The Complete Guide to Baby & Infant CPR for New Parents
Everything you need to keep your baby safe — from CPR technique and choking response to baby-proofing your home and knowing when to call 911. Written by Ontario’s most-reviewed first aid instructors.
What’s in This Guide
Why Every New Parent Needs CPR Training
You planned the nursery, installed the car seat, and stocked up on diapers. But there is one preparation that matters more than all of them combined: knowing what to do if your baby stops breathing.
Cardiac arrest in infants is rare, but airway emergencies are not. Choking is a leading cause of injury in children under one year old in Canada, and the majority of these incidents happen at home, during meals, or during play — moments when parents are the only first responders available. In those first critical minutes before paramedics arrive, the actions you take determine the outcome.
The good news: infant CPR and choking response are straightforward skills that any parent can learn. A single afternoon course can give you the muscle memory to act calmly and correctly when it counts. This guide is your starting point — a hub that brings together everything a new or expecting parent needs to know about keeping their baby safe.
Infant CPR: The Core Skill Every Parent Needs
Infant CPR is the single most important first aid skill for new parents. If a baby (birth to 12 months) becomes unresponsive and stops breathing, CPR keeps oxygenated blood flowing to the brain and vital organs until paramedics arrive. Without CPR, irreversible brain damage can begin within 4 to 6 minutes.
The infant CPR sequence at a glance
Key differences: infant vs. child vs. adult CPR
| Detail | Infant (0–12 months) | Child (1–8 years) | Adult (8+) |
|---|---|---|---|
| Compression method | 2 fingers | 1 or 2 hands | 2 hands |
| Compression depth | ~1.5 in (4 cm) | ~2 in (5 cm) | 2–2.4 in (5–6 cm) |
| Rescue breaths | Cover nose + mouth | Pinch nose, mouth-to-mouth | Pinch nose, mouth-to-mouth |
| Alone: call 911 when? | After 2 min of CPR | After 2 min of CPR | Immediately, before CPR |
Deep Dive: Baby CPR Step-by-Step
Our complete infant CPR guide covers common mistakes, how to build confidence, and practice techniques. Read the full Baby CPR guide →
Infant Choking Response: Back Blows & Chest Thrusts
Choking is the emergency new parents are most likely to face — especially once babies begin solid foods around six months.
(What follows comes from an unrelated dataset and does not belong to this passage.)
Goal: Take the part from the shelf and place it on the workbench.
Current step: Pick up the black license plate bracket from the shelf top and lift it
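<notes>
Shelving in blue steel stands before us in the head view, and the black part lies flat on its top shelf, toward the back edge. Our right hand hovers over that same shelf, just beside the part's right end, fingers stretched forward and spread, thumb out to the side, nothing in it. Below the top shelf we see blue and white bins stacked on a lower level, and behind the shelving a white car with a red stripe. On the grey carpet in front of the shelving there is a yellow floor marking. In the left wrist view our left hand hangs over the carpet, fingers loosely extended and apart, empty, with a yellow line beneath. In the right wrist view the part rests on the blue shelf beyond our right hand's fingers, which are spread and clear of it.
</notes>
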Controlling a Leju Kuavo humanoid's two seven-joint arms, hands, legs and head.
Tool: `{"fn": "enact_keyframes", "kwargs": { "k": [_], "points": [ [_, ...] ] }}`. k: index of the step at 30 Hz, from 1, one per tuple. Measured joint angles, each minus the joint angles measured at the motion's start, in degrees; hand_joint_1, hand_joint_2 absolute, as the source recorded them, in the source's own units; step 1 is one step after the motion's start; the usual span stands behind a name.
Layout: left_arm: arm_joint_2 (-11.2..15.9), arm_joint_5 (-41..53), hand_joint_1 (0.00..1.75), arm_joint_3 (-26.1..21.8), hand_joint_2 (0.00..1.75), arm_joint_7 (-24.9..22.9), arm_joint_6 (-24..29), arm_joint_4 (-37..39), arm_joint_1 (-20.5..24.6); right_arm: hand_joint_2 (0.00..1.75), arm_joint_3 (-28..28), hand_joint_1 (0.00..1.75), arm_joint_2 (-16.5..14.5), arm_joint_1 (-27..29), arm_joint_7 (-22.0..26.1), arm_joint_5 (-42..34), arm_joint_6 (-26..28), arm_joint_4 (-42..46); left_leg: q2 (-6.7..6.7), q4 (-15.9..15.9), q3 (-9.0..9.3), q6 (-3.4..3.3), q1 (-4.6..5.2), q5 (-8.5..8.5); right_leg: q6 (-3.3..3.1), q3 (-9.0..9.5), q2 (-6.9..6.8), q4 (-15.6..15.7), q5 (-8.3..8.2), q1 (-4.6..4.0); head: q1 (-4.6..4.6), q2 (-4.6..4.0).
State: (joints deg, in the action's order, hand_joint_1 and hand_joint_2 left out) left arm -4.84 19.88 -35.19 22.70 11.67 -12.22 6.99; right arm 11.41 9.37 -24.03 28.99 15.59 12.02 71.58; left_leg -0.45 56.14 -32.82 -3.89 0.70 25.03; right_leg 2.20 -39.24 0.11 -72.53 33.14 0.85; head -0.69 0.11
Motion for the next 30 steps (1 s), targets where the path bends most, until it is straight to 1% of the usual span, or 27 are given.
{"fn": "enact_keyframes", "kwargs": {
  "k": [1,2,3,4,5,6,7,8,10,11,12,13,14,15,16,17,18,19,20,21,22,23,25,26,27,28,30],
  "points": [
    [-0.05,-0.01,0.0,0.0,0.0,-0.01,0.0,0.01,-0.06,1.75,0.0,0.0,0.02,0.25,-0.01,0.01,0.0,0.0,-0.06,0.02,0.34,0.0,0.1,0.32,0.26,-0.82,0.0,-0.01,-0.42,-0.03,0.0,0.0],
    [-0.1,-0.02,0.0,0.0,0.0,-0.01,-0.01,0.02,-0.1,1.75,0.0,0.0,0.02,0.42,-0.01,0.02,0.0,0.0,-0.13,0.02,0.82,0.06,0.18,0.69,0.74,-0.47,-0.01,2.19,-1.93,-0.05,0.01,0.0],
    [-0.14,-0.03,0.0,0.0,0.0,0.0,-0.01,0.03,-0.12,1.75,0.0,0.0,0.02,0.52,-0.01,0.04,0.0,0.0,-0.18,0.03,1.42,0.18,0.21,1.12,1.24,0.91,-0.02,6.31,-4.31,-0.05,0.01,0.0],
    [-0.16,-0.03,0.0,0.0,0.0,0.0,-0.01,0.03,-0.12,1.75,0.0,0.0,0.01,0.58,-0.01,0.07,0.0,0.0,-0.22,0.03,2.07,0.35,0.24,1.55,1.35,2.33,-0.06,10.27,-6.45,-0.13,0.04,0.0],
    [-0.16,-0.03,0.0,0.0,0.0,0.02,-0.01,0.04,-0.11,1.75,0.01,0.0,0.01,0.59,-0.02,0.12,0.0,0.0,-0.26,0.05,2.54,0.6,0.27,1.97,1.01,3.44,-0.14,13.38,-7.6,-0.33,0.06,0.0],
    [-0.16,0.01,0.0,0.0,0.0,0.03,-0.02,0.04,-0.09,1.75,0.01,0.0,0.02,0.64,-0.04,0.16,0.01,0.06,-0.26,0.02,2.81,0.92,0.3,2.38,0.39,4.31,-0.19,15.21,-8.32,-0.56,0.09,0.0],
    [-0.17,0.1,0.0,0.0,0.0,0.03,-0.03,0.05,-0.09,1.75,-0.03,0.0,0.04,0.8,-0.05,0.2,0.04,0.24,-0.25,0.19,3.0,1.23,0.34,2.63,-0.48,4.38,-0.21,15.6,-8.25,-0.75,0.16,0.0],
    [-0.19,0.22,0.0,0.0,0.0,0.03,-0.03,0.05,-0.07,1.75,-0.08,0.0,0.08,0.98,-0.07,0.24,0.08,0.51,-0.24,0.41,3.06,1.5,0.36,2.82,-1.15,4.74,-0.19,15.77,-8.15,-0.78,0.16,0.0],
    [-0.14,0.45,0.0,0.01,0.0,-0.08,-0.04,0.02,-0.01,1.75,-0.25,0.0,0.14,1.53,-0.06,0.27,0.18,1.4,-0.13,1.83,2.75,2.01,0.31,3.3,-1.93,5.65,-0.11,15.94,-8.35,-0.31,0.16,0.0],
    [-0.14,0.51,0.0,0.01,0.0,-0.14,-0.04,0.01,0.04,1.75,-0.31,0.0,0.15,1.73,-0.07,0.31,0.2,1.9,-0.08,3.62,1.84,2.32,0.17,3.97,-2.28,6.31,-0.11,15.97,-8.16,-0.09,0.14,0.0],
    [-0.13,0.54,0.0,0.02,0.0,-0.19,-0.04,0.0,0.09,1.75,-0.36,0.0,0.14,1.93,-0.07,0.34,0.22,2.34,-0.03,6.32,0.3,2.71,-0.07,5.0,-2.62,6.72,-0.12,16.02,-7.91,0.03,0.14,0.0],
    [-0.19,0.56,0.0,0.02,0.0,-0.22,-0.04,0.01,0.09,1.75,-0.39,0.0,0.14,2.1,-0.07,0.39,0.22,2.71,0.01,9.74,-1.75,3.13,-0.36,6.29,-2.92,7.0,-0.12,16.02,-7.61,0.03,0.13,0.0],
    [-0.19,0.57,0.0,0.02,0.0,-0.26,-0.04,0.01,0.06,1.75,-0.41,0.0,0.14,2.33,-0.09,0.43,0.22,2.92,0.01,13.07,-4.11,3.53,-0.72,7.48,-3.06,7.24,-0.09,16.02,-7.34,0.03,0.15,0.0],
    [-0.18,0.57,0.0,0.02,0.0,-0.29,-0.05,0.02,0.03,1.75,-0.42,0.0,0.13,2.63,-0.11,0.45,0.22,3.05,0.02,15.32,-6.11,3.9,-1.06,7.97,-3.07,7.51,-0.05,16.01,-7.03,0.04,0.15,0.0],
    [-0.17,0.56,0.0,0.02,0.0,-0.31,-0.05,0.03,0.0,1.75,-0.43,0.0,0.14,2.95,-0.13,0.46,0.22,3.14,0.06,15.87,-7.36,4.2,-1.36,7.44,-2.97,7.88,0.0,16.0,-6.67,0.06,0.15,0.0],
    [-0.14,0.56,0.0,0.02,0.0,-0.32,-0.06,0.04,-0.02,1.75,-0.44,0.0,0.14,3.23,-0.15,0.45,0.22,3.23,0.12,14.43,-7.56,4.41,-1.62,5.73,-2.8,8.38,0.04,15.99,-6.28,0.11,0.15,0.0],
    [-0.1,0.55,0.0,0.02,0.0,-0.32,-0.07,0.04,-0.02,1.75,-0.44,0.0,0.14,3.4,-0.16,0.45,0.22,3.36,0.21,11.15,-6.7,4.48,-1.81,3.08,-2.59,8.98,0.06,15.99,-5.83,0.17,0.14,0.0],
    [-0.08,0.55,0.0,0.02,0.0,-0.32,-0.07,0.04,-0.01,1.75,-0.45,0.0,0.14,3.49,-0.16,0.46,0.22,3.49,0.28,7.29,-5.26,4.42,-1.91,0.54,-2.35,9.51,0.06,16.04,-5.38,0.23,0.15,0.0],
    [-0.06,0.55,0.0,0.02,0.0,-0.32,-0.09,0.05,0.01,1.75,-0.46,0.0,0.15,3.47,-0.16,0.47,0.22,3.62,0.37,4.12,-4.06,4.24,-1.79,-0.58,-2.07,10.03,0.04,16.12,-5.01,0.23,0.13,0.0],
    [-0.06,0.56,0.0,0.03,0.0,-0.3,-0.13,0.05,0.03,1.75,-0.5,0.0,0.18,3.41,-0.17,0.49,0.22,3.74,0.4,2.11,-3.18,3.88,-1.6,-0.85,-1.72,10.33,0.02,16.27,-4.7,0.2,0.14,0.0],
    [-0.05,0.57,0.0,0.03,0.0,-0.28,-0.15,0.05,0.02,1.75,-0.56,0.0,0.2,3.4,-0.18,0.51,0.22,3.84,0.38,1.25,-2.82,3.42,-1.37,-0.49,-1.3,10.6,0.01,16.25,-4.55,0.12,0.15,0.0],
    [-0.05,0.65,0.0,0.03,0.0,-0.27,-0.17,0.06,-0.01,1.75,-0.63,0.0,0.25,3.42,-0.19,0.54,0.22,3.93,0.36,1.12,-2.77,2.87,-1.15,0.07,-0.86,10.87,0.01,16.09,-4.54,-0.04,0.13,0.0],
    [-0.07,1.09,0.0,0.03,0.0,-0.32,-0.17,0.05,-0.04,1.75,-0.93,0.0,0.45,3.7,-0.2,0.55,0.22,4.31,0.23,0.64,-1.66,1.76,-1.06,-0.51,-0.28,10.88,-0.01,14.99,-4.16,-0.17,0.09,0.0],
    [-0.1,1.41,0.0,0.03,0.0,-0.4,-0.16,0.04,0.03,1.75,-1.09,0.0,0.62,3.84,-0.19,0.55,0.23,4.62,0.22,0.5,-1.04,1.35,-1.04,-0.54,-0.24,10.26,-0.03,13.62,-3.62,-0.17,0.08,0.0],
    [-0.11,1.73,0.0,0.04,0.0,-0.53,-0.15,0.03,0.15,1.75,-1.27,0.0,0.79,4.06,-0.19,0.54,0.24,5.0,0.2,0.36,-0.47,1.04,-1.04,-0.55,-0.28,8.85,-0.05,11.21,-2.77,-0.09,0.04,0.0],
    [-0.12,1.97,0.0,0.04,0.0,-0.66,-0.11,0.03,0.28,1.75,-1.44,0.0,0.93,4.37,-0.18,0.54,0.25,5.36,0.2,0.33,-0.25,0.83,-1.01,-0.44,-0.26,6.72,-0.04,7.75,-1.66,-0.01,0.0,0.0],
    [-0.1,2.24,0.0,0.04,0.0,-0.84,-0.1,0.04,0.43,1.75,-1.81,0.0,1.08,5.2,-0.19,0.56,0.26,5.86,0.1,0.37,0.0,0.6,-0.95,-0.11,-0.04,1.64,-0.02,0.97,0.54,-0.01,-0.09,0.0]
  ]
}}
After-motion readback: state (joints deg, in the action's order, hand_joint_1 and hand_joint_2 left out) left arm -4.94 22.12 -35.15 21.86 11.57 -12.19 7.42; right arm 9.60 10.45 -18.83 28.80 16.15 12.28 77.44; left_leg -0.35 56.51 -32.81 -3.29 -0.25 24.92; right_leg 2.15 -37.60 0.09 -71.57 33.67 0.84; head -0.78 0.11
The technique for an infant (under 1 year) is different from what you would use on an older child or adult: instead of abdominal thrusts, you use a combination of 5 back blows and 5 chest thrusts.
How to recognise choking vs. gagging
Gagging is loud, messy, and usually resolves on its own — the baby coughs, sputters, and turns red. This is a normal protective reflex. Choking is often silent — the baby cannot cry, cough effectively, or breathe, and their skin may turn blue or grey. Silent distress is the signal to act immediately.
The response in brief
- Position the baby face-down on your forearm, head lower than chest
- Give 5 firm back blows between the shoulder blades with the heel of your hand
- Turn baby face-up; give 5 chest thrusts with two fingers just below the nipple line
- Check the mouth — remove only objects you can clearly see (no blind finger sweeps)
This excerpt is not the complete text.